Previously, these data were inaccessible because: 1) they are owned and embargoed for two years by companies (and although requests for the data for research were possible, access was not guaranteed); and 2) the structure is closed, it was sparsely documented and learning the data and the technical requirements demanded significant effort: a common issue when working with big data (Tekiner & Keane, 2013; van Atteveldt & Peng, 2018). The challenge of handling and tracking large amounts of metadata information became apparent quickly; because big data is broadly unstructured. The Variable Sections metadata in the original dataset were often identical: a single question but worded with different items, each with routine activity, a free-time activity or media offering, with the same structure and metadata information, year on year (e.g., identical question wording and variable values multiplied the total number of variables significantly). With 4,000-plus online media-use variables to process for each year, all with identical metadata, we needed an automatized looping code that also produced aggregated data-documentation sufficiently detailed to conform to the fair principles (Mons et al., 2017, pp. 51f.). Similarly, in the Variable Section changes in the respondent’s belongings, socio-demographic and household needed to be tracked and made visible for users.

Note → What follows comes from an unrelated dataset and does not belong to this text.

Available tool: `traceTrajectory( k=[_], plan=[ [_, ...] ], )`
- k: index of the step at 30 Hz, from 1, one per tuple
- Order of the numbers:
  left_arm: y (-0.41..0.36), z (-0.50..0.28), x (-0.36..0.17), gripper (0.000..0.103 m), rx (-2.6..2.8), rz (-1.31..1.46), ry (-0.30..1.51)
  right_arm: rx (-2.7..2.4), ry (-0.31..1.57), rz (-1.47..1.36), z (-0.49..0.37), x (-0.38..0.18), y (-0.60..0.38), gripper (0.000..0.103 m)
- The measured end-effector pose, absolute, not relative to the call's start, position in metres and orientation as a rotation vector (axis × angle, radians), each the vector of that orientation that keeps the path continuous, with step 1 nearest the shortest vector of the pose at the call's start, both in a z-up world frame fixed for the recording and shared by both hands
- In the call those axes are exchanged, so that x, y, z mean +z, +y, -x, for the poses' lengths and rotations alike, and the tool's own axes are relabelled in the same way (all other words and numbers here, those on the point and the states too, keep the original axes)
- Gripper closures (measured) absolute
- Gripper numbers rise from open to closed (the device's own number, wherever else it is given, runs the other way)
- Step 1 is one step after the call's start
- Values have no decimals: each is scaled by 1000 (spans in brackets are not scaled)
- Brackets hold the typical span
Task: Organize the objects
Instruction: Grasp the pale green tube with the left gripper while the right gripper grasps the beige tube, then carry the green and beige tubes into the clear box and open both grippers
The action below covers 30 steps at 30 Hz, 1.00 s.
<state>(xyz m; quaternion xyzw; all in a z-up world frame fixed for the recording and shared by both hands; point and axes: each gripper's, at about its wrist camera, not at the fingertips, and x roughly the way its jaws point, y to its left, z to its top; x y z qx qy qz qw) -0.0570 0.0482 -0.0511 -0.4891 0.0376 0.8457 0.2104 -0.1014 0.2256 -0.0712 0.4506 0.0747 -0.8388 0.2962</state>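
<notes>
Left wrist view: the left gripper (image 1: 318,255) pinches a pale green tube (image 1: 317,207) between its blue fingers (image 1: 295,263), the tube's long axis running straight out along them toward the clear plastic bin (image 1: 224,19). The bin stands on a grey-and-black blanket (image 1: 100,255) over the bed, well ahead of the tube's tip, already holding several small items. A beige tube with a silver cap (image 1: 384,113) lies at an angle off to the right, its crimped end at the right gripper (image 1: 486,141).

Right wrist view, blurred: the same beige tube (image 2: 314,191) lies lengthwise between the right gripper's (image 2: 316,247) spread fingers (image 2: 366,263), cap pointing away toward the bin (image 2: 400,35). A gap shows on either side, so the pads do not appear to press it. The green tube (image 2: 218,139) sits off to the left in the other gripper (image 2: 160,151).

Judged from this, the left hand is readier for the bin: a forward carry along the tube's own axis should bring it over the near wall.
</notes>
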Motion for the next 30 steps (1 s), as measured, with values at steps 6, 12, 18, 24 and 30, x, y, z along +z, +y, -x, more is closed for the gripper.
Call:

3. Method: Planning and Digitizing the Workflow

Big data transformation requires advanced planning. Before this project, these data were stored as a large-scale, semi-unstructured data source, also known as a data silo, which is closed in its own storage structure and inaccessible to researchers. We pooled and transformed the Media-Analysis commercial media-market data source into a structured big-data dataset, with complete documentation, into a harmonized dataset called The Longitudinal IntermediaPlus Data Source (2014–2016). A customized ‘per variable’ tracking system was designed and documented the harmonization process via CharmStats. The Pressmedia and Radio bundle of Media-Analysis were harmonized in the same traceable and sustainable way (Brentel & Jandura, 2018, 2021; Jandura & Brentel, 2021; Jandura et al., 2021).

Our data processing solution was the use of automated “loops” developed by the lead author for use in the open-source variable harmonization software CharmStats. It has the capacity to generate some re-coding languages and fetch all the metadata associated with the project into a digital report. This allowed us to generate a user-friendly output table for a variable, with all relevant metadata information, across time, and displaying any changes (see Figure 5). These detailed data documents, with information informed by the fair principles, resulted in a highly-reusable, high-quality database.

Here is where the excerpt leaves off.